Retype the listing exactly as it stands, and keep every image out.

------ Available data ------

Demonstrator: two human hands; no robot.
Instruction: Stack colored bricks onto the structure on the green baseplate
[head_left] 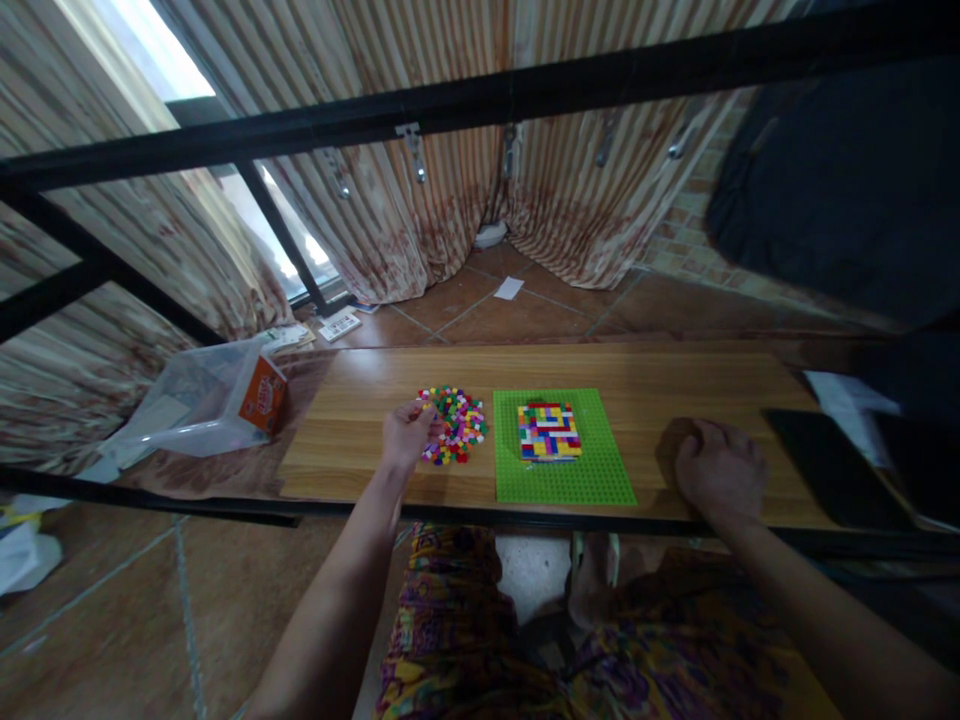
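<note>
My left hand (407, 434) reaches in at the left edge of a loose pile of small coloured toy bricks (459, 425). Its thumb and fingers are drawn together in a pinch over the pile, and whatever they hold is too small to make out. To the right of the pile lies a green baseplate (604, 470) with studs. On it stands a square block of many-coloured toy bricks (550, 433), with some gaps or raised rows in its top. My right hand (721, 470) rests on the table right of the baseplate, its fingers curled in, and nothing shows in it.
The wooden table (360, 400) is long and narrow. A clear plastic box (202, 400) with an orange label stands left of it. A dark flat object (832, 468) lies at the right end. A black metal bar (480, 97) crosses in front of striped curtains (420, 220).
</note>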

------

#### Answer box
Demonstrator: two human hands; no robot.
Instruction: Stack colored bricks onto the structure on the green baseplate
[head_left] 
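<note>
My left hand (407, 434) reaches in at the left edge of a loose pile of small coloured toy bricks (459, 425). Its thumb and fingers are drawn together in a pinch over the pile, and whatever they hold is too small to make out. To the right of the pile lies a green baseplate (604, 470) with studs. On it stands a square block of many-coloured toy bricks (550, 433), with some gaps or raised rows in its top. My right hand (721, 470) rests on the table right of the baseplate, its fingers curled in, and nothing shows in it.
The wooden table (360, 400) is long and narrow. A clear plastic box (202, 400) with an orange label stands left of it. A dark flat object (832, 468) lies at the right end. A black metal bar (480, 97) crosses in front of striped curtains (420, 220).
</note>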

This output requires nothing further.